Schools

150 years of history, learning

THE ORIGINAL Westminster School (Jerry Howard).

The telephone hadn’t been invented; there were just 46 states and the automobile was still a generation into the future when the pioneers who founded the Presbyterian colony of Westminster in the Santa Ana Valley in 1870 established a local public school district.

It was 1872 when that happened, and now the WSD is observing its 150th anniversary on Thursday at the district offices, 14121 Cedarwood St., Westminster at 5 p.m.

The WSD, now with an enrollment of about 10,000, is one of the oldest school systems in Orange County and is the oldest public district operating under the same name as it had when founded.

Other “old” school operations whose origins go back over 100 years include  Anaheim (1867), Garden Grove (1875), Fullerton (1888), Huntington Beach (1906), Orange (1879), Santa Ana (1878).

Throughout its history, the district has grown from one wooden building into a system with 17 schools that serves most of Westminster as well as campuses in Garden Grove, Huntington Beach and Midway City.

The WSD was involved in the 1946 historic Mendez vs.
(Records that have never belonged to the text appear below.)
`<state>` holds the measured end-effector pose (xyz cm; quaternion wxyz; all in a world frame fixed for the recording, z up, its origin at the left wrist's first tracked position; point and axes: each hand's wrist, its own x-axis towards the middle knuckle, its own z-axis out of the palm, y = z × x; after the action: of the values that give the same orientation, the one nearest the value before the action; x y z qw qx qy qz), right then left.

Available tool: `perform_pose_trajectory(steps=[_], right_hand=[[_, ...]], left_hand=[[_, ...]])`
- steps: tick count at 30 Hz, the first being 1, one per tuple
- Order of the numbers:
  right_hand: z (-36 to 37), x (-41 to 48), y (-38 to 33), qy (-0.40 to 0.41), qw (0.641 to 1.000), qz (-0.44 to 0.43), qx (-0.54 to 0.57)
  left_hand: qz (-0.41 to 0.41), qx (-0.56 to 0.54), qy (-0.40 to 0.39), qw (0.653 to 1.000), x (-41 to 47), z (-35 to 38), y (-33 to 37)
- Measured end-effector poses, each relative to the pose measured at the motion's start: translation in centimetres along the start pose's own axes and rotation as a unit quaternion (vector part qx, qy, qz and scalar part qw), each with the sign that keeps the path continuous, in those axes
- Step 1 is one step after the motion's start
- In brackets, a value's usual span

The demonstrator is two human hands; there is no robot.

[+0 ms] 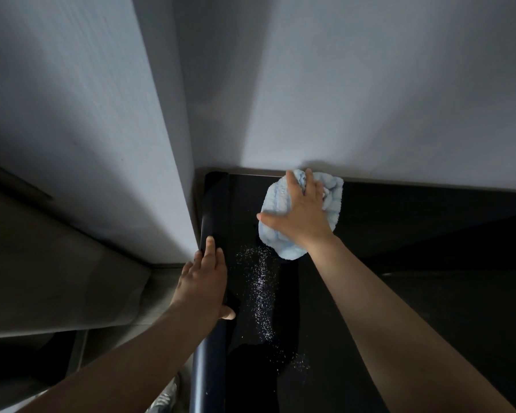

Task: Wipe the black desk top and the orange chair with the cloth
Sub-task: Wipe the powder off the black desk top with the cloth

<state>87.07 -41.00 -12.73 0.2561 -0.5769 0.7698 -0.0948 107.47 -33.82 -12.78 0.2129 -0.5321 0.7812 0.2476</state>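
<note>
Pressing flat, fingers spread, with right hand [303, 214] on crumpled pale-blue terry cloth [291, 250] atop glossy black desk top [399, 225], scattered white specks [261, 283] just wrist-side, left hand [201, 283] resting straight-fingered alongside on the rounded rim.

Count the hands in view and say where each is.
2. The left hand rests on the rounded left edge of the black desk top; the right hand presses the blue cloth near the wall.

Right hand [299, 216] on blue cloth [276, 198]
</note>
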Motion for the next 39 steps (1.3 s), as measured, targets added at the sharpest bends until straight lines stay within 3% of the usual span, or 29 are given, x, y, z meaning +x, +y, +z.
perform_pose_trajectory(steps=[7,11,19,28,39], right_hand=[[0.9,1.8,0.2,0.063,0.996,0.0,-0.064],[0.7,2.0,0.8,0.08,0.991,-0.044,-0.093],[0.5,1.2,2.0,0.026,0.991,-0.071,-0.107],[0.7,-2.2,2.3,0.024,0.992,-0.073,-0.103],[2.8,-7.4,2.9,0.13,0.984,-0.089,-0.079]], left_hand=[[0.001,0.011,0.004,1.0,-0.1,0.1,0.1],[-0.001,0.005,-0.001,1.0,0.0,0.1,0.1],[0.0,0.006,0.001,1.0,-0.1,0.1,0.1],[0.005,-0.004,-0.003,1.0,-0.3,-0.2,0.1],[0.023,0.006,0.015,1.0,-0.6,-0.2,-0.2]])
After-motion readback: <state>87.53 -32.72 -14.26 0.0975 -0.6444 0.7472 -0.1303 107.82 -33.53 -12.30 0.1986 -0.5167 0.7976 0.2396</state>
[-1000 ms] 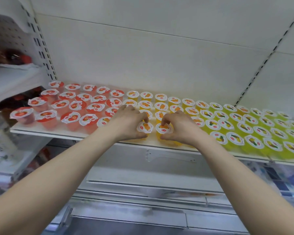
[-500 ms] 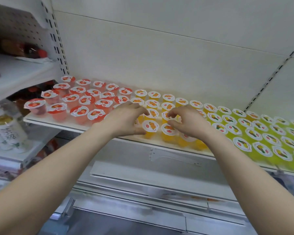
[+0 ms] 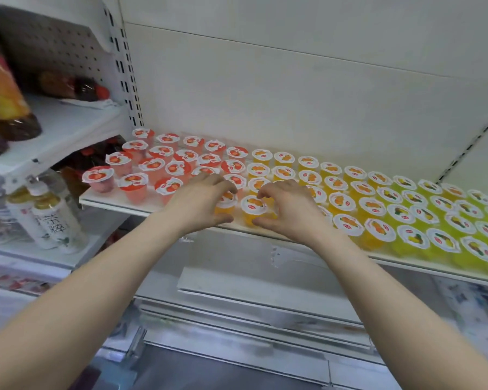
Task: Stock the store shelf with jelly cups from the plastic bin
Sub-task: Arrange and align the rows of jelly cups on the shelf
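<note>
Both hands work at the front edge of the shelf (image 3: 110, 202), in the middle of the frame. The left hand (image 3: 200, 201) has its grip closed round the left cup (image 3: 225, 205), with fingers arched over the lid and the thumb under the near side. The right hand (image 3: 289, 211) clamps the right cup (image 3: 253, 209) from its right side, forefinger above and thumb below.

The two orange cups stand upright, just beside each other, with lids up and their long axes vertical. Each cup lies just ahead of its own palm, towards the upper frame, so neither hand needs to cross over.

The pair sits at the seam between the red cups (image 3: 152, 164) to the left and the orange rows (image 3: 310, 175) behind and to the right. The yellow-green cups (image 3: 434, 215) run off to the right edge.

These two look all but placed. What is left is probably a short nudge straight back to close them up against the row behind, and a sideways push could knock the red cups. The bin is not in view.
</note>
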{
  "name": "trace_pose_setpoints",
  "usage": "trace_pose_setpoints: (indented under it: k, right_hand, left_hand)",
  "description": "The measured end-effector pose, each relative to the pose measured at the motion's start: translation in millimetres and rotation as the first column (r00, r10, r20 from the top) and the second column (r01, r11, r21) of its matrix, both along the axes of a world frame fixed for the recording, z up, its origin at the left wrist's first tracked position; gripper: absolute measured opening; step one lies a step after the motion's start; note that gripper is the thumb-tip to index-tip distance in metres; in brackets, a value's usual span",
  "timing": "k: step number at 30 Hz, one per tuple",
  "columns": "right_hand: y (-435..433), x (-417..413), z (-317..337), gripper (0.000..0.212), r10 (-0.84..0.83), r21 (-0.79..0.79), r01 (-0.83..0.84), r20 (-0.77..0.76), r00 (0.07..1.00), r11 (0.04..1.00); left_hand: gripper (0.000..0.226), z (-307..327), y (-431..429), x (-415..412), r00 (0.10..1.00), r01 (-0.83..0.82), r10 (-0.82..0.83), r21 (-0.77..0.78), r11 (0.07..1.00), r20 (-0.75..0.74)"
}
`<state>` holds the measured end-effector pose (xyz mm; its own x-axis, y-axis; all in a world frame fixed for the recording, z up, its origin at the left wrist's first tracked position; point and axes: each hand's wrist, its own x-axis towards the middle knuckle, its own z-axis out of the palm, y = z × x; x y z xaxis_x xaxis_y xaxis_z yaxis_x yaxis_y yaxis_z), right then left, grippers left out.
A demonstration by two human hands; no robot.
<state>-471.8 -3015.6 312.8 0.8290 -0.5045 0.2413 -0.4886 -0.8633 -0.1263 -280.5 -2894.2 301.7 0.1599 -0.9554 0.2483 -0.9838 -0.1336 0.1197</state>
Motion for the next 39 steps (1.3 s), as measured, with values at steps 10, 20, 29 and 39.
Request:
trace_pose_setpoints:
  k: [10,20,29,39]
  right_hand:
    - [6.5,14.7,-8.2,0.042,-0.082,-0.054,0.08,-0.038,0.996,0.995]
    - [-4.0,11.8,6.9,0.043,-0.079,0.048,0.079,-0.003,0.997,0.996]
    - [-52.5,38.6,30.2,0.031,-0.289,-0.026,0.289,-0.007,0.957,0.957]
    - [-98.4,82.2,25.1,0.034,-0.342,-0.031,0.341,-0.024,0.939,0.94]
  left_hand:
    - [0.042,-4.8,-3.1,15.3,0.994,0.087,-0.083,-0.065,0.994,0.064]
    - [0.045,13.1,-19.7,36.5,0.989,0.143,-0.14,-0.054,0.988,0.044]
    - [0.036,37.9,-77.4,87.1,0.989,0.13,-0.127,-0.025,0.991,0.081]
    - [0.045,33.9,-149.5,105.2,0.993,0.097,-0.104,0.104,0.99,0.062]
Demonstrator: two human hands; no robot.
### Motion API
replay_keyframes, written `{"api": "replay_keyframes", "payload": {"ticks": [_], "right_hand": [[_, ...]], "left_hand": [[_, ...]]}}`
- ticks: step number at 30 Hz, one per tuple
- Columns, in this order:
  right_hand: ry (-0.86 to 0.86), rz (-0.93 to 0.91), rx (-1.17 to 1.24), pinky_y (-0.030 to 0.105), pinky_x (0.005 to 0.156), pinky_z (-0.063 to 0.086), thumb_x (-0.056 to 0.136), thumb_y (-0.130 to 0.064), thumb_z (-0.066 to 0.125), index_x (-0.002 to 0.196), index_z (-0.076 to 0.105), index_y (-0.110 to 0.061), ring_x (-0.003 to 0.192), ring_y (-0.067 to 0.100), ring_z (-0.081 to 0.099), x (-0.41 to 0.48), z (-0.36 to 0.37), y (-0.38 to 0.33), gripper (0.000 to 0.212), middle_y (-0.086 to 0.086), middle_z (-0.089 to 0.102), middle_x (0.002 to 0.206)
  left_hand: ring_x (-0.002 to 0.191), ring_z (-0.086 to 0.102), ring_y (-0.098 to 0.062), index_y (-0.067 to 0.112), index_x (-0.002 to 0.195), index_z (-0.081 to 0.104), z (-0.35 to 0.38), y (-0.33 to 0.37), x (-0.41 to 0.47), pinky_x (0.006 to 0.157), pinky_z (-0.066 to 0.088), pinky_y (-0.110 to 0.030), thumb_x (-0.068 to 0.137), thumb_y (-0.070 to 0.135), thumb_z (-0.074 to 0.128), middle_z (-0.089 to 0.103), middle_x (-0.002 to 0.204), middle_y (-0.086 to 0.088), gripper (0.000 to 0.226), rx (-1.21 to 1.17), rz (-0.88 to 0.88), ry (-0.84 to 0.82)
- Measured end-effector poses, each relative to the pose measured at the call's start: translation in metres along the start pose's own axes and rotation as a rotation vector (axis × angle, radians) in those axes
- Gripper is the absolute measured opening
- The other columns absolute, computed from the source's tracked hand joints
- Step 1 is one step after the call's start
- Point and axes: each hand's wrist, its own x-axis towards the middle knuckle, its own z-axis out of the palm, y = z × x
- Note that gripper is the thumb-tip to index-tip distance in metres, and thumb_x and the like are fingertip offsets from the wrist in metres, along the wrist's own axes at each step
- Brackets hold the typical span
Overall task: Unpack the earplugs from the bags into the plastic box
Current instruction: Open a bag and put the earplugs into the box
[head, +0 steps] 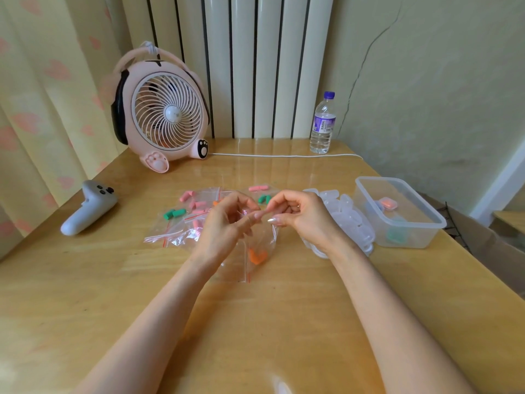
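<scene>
A small clear zip bag point(260, 245) hangs between my hands above the table, with orange earplugs point(257, 256) at its bottom. My left hand point(227, 223) and my right hand point(301, 214) both pinch the bag's top edge. Behind my hands lie several more clear bags point(181, 220) holding pink and green earplugs. The clear plastic box point(397, 211) stands at the right, with an orange-filled small case and a green one inside it.
A heap of small clear cases point(346, 214) lies between my right hand and the box. A pink desk fan point(164, 115) and its white cable stand at the back, a water bottle point(322, 123) at the back right, a grey controller point(88, 206) at the left.
</scene>
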Motion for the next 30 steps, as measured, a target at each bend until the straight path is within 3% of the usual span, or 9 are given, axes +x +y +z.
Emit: {"api": "replay_keyframes", "payload": {"ticks": [6, 11, 15, 21, 24, 26, 28, 30], "right_hand": [[0.0, 0.007, 0.054, 0.03, 0.07, 0.054, 0.076, 0.008, 0.07, 0.072, 0.062, -0.009, 0.069, 0.012, 0.058, -0.001, -0.002, 0.0, 0.02, -0.018, 0.061, 0.083], [-0.062, 0.001, 0.096, 0.028, 0.066, 0.05, 0.076, 0.009, 0.067, 0.068, 0.061, -0.003, 0.066, 0.007, 0.061, -0.004, -0.004, -0.004, 0.015, -0.014, 0.062, 0.079], [-0.078, 0.026, 0.134, 0.028, 0.06, 0.049, 0.081, 0.002, 0.066, 0.069, 0.066, 0.0, 0.061, 0.014, 0.06, -0.003, -0.005, -0.004, 0.012, -0.021, 0.066, 0.068], [-0.09, 0.112, 0.357, 0.028, 0.067, 0.054, 0.093, -0.015, 0.053, 0.078, 0.07, 0.001, 0.073, 0.021, 0.065, -0.002, -0.008, -0.004, 0.028, 0.005, 0.07, 0.082], [-0.165, 0.073, 0.358, 0.028, 0.077, 0.053, 0.082, -0.006, 0.06, 0.084, 0.075, -0.011, 0.094, 0.021, 0.064, -0.003, -0.008, 0.0, 0.016, 0.011, 0.064, 0.107], [-0.18, 0.031, 0.307, 0.028, 0.085, 0.052, 0.075, 0.003, 0.062, 0.083, 0.075, -0.017, 0.11, 0.019, 0.058, -0.003, -0.006, 0.002, 0.025, 0.017, 0.062, 0.111], [-0.164, -0.002, 0.248, 0.026, 0.085, 0.052, 0.074, 0.01, 0.066, 0.082, 0.072, -0.014, 0.107, 0.017, 0.058, -0.003, -0.003, 0.002, 0.025, 0.016, 0.063, 0.108], [-0.138, -0.01, 0.206, 0.022, 0.075, 0.051, 0.075, 0.012, 0.067, 0.077, 0.067, -0.012, 0.091, 0.008, 0.06, -0.002, 0.0, 0.001, 0.024, 0.007, 0.064, 0.094]], "left_hand": [[0.053, 0.054, -0.007, 0.004, 0.082, 0.055, -0.001, -0.004, 0.002, 0.054, 0.043, -0.018, 0.086, 0.012, 0.065, 0.064, 0.072, -0.009, 0.013, 0.076, 0.043, 0.027], [0.072, 0.056, -0.006, 0.013, 0.074, 0.06, -0.004, -0.008, 0.004, 0.067, 0.043, -0.018, 0.081, 0.012, 0.069, 0.067, 0.082, -0.003, 0.011, 0.167, 0.077, 0.046], [0.062, 0.05, 0.0, 0.018, 0.071, 0.058, -0.005, -0.005, 0.004, 0.059, 0.037, -0.014, 0.08, 0.01, 0.069, 0.062, 0.073, 0.005, 0.017, 0.072, 0.059, 0.094], [0.068, 0.053, -0.002, 0.015, 0.075, 0.059, -0.003, -0.007, 0.003, 0.064, 0.04, -0.013, 0.084, 0.013, 0.065, 0.064, 0.081, -0.002, 0.011, 0.068, 0.057, 0.054], [0.071, 0.053, -0.007, 0.014, 0.077, 0.059, -0.003, -0.009, 0.003, 0.068, 0.041, -0.021, 0.087, 0.015, 0.061, 0.062, 0.078, 0.003, 0.01, 0.057, 0.035, 0.023], [0.072, 0.053, -0.01, 0.014, 0.077, 0.059, -0.003, -0.011, 0.003, 0.069, 0.041, -0.025, 0.088, 0.015, 0.06, 0.061, 0.077, 0.003, 0.011, 0.048, 0.018, 0.018], [0.075, 0.053, -0.011, 0.016, 0.076, 0.059, -0.002, -0.011, 0.003, 0.072, 0.041, -0.028, 0.088, 0.014, 0.06, 0.06, 0.08, 0.001, 0.012, 0.054, 0.008, 0.013], [0.078, 0.055, -0.014, 0.016, 0.075, 0.06, -0.001, -0.011, 0.002, 0.076, 0.043, -0.03, 0.087, 0.013, 0.061, 0.061, 0.082, -0.002, 0.013, 0.042, 0.001, 0.008]]}}
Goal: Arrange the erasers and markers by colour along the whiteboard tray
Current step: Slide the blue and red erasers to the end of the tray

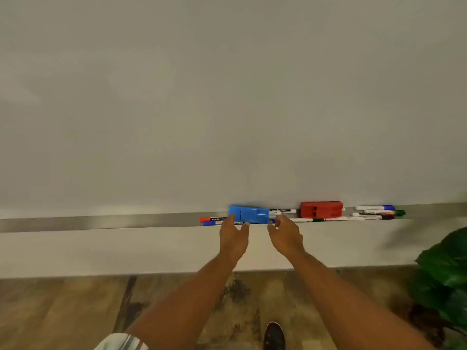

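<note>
A blue eraser (pixel 249 214) sits on the metal whiteboard tray (pixel 101 221), lying over some markers. My left hand (pixel 233 236) touches its lower left edge with spread fingers. My right hand (pixel 285 234) reaches its right end, fingertips pinched at a marker tip there; whether it grips is unclear. A red-capped marker (pixel 212 219) and a blue-capped marker (pixel 214 223) stick out to the left of the eraser. A red eraser (pixel 321 209) stands further right. Past it lies a cluster of markers (pixel 376 212) with blue, green and dark caps.
The whiteboard (pixel 227 97) fills the upper view. A leafy green plant (pixel 447 274) stands at the lower right. Below is a wooden floor (pixel 63 311) with my shoe (pixel 274 334). The tray runs bare to the left.
</note>
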The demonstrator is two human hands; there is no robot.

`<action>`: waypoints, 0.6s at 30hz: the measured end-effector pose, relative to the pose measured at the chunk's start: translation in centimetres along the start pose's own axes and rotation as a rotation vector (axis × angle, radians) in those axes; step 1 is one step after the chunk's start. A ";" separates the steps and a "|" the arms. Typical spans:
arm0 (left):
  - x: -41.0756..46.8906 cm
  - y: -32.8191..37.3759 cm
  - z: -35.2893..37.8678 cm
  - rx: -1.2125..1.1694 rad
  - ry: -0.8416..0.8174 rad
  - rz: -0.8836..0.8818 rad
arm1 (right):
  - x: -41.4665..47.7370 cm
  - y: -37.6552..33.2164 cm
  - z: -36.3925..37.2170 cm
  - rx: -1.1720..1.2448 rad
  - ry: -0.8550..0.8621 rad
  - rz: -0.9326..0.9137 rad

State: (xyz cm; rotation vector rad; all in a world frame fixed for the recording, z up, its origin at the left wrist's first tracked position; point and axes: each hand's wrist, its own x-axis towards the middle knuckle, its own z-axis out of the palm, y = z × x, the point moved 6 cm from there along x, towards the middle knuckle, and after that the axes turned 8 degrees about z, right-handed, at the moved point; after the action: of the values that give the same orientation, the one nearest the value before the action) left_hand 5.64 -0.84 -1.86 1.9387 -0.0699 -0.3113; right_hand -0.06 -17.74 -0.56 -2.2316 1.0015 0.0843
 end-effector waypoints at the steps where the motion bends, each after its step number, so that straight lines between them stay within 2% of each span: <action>1: 0.6 0.1 0.3 0.006 0.020 -0.008 | 1.0 -0.1 0.0 0.016 -0.012 0.004; 4: 2.5 0.1 0.9 0.034 0.087 -0.035 | 3.4 -0.4 0.1 0.045 -0.073 0.041; 9: 4.6 0.2 2.3 0.043 0.208 -0.088 | 6.8 -0.6 0.8 0.071 -0.162 -0.001; 18: 5.0 0.3 4.9 0.176 0.263 -0.097 | 8.5 -0.2 1.9 0.130 -0.187 -0.043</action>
State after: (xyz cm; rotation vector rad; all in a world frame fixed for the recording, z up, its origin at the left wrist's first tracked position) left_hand 9.25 -6.30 -4.19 2.1456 0.1749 -0.1149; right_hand 6.43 -21.91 -4.65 -2.0824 0.8341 0.1996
Westminster decision in which the practice of segregating children of Mexican ancestry into separate schools was ruled unconstitutional. The lawsuit that led to the ruling also involved the Garden Grove, El Modena and Santa Ana districts as well.

Mendez vs. Westminster was a precedent cited in the 1954 U.S. Supreme Court ruling banning segregation based on race in public schools across the U.S.